Merriam-Webster Dictionary Adds New Words

websterNew words come in many forms. They are created to identify new technology, they are slang used by teens, or they come from trends, pop culture and very often science-fiction. Merriam-Webster Dictionary is charged with incorporating all those new words that humanity invents. It is a more intense process than many realize. While some of these new words will become part of the language, others are just a fad rarely to be heard of again. New words are vetted and only incorporated in a new dictionary when they could, “be used in a substantial number of citations that come from a wide range of publications over a considerable period of time.”

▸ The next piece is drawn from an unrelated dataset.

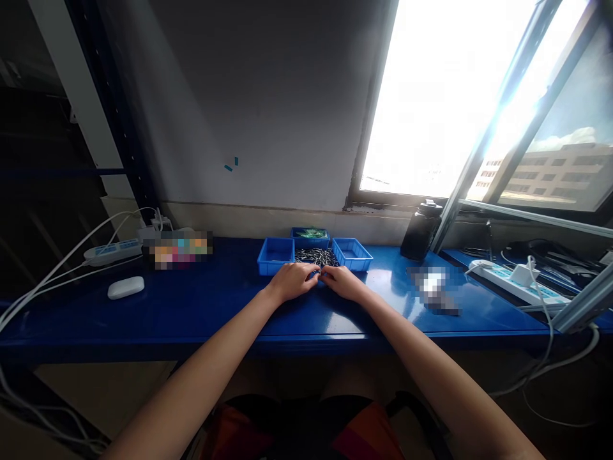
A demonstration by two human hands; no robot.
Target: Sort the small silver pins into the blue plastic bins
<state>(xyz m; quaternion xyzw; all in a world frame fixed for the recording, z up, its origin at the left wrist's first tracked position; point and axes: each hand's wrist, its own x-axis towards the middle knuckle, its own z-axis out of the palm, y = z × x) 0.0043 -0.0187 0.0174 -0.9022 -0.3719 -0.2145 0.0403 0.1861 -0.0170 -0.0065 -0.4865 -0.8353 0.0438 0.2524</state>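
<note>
My left hand (291, 282) and my right hand (343, 282) meet just in front of a dark, shiny heap of small metal pieces (316, 257), which look like screws or pins. Thumb and fingers of each hand are closed in a pinch, and the fingertips nearly touch each other. Whatever lies between them is too small to make out. Left of the heap stands a blue plastic bin (276, 250). On its right is another blue bin (353, 253) with ribbed walls. Behind the heap, a third blue bin (295, 240) holds something green, perhaps in a clear bag.
The blue table (215, 313) carries a white rounded case (126, 287) and a power strip (112, 252) with cables at left. A black bottle (421, 231) stands at right, near a metal frame post (587, 294) and another power strip (520, 283). Two things are pixelated.
</note>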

Newly added words for 2016:

  • Bitcoin, the digital currency. The first known use of bitcoin was in 2008.
  • Urban fantasy, which is a type of fiction that sets fantasy elements such as elves and fairies in urban settings. Urban fantasy is older than bitcoin, with the first known use in 1978.
  • TMI, which is an abbreviation for too much information. I use that with my dad because he has a tendency to over share.
  • Hella, which you’ve almost certainly heard if you’ve lived on the West Coast since the early ’90s.’ It’s slang used to mean “very” or “a lot of” as in I get hella excited with they add new words, and They added hella words to the dictionary.

cold one (to mean “a cold beer”), coconutty (to describe something that tastes of coconut),

cold case (to describe an unsolved criminal investigation)

toon (as an abbreviation for cartoon)

life hack (which is two words and usually refers to a simple and clever tip or technique for accomplishing some familiar task more easily and efficiently).

And they added a few not so popular words:

  • Fit-and-flare, which is an adjective that describes something that is “fitted through the waist and flaring out at or below the hips,” as in The new clothing line includes several fit-and-flare dresses and coats.
  • Nomophobia, which describes the fear of being without access to a working cell phone.” It comes from the concept of no mobile, as in no cell phone, plus phobia.  You’d use it like this: 66% of people suffer from nomophobia. and
  • Dipsogenic, which is an adjective you use to describe something that produces thirst. It comes form the Greek word dipsa for “thirst” plus the –genic suffix. For example, scientists might talk about a dipsogenic drive or a dipsogenic response. and
  • Mx., which is a gender-neutral courtesy title like Mr., Mrs., and Ms., and is labeled for now as “chiefly British” because it’s used more often in Britain than in the US.

The 2016 edition of the dictionary has added 1,400 new terms and phrases, and 700 new senses of existing terms.

Merriam-Webster even has a blog where you can go to see the words they are considering. Words We Are Watching, offers a unique insight into what just might be in your dictionary next year.